Several of my friends have alluded to an assumption that Italy has perfect, sunny weather - all year round. This is very understandable. Italy enjoys an association to the dry, mild climate of California, from which we get the term "Mediterranean climate". Popular culture likes to paint a picture of "sunny Italy". Moves range from "Roman Holiday" to "Under the Tuscan Sun". And to be sure, the most stereotypically "Italian" parts of Italy lie further to the south - Capri, Naples, Sicily, where the weather is quite relatively mild and dry.
Milan, in the northern part of Italy, has weather very similar to Philadelphia. It gets about 40 inches of rain a year, has hot summers and cold rainy winters. And it gets about 15 inches of snow a year. I was fortunate enough to witness an early season snowfall - which I photographed on a scenic walk to a Thanksgiving feast that my church generously provided to nostalgic Americans and other curious internationals.
At top - the view from my dorm balcony. Below - tranquil countryside just minutes away from the most industrialized city in Italy. Last photo - smelling distance from Thanksgiving dinner! (and site of a most brutal snowball fight :)
3 comments:
!!! those pictures definitely change my vision of italy. beauuutiful.
thanks for the advice. sorry for sounding pretentious. so much to learn. cs lewis is a good guy to learn from. right now i'm working on 'el caso del creador" yes...found it in spanish...pretty exciting.

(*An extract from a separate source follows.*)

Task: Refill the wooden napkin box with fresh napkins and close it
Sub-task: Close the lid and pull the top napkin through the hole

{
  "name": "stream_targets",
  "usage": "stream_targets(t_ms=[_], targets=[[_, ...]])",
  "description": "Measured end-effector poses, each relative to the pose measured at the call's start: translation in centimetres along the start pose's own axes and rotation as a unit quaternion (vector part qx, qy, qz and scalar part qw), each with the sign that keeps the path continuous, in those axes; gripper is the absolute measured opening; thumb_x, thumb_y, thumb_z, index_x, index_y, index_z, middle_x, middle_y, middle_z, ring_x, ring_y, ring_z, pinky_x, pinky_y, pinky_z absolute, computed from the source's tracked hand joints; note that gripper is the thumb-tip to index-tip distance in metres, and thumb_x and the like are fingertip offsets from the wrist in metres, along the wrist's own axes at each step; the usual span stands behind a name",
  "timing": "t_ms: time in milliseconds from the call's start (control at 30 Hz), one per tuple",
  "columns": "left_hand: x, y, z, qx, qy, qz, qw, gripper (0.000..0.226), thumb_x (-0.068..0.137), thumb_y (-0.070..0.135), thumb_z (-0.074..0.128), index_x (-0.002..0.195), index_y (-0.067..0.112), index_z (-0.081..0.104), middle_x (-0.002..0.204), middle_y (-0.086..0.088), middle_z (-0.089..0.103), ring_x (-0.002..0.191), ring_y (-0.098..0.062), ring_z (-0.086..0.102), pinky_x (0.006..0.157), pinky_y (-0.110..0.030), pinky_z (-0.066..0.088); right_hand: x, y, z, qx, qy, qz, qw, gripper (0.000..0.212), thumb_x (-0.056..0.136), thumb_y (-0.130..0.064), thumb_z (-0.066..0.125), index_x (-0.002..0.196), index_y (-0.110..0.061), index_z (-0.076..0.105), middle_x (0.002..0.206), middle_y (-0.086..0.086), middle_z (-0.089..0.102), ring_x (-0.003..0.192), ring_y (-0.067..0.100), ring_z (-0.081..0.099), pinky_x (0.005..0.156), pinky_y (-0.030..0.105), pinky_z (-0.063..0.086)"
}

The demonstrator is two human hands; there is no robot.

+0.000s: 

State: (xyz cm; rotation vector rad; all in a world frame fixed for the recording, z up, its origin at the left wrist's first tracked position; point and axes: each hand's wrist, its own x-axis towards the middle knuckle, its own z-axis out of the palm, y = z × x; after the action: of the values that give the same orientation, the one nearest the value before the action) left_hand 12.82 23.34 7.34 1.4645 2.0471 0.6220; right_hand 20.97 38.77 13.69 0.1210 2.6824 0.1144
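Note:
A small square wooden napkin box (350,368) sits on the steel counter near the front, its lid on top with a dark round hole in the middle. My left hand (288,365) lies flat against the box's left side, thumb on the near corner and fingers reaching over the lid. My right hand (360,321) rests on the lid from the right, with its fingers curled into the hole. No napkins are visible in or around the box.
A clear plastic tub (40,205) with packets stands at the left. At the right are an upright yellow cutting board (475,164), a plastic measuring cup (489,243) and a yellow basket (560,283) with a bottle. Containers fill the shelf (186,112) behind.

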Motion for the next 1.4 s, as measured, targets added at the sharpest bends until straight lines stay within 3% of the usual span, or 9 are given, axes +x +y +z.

Wow so you've had more snow in "sunny warm Italy" than I experienced in freezing Scotland, where we only had 8hrs of daylight! I must say I'm not really jealous, although it is beautiful. I wonder if we'll have a snowy spring in Philly? PA's a mess right now with rain/sleet/snow.
so discovering your blog just before you returned to the states was a mistake, because it's great. speaking of lessons learned, i will make a blog for my next expedition. as you make your way home, have a fantastic finale in milan. see you at Penn in january!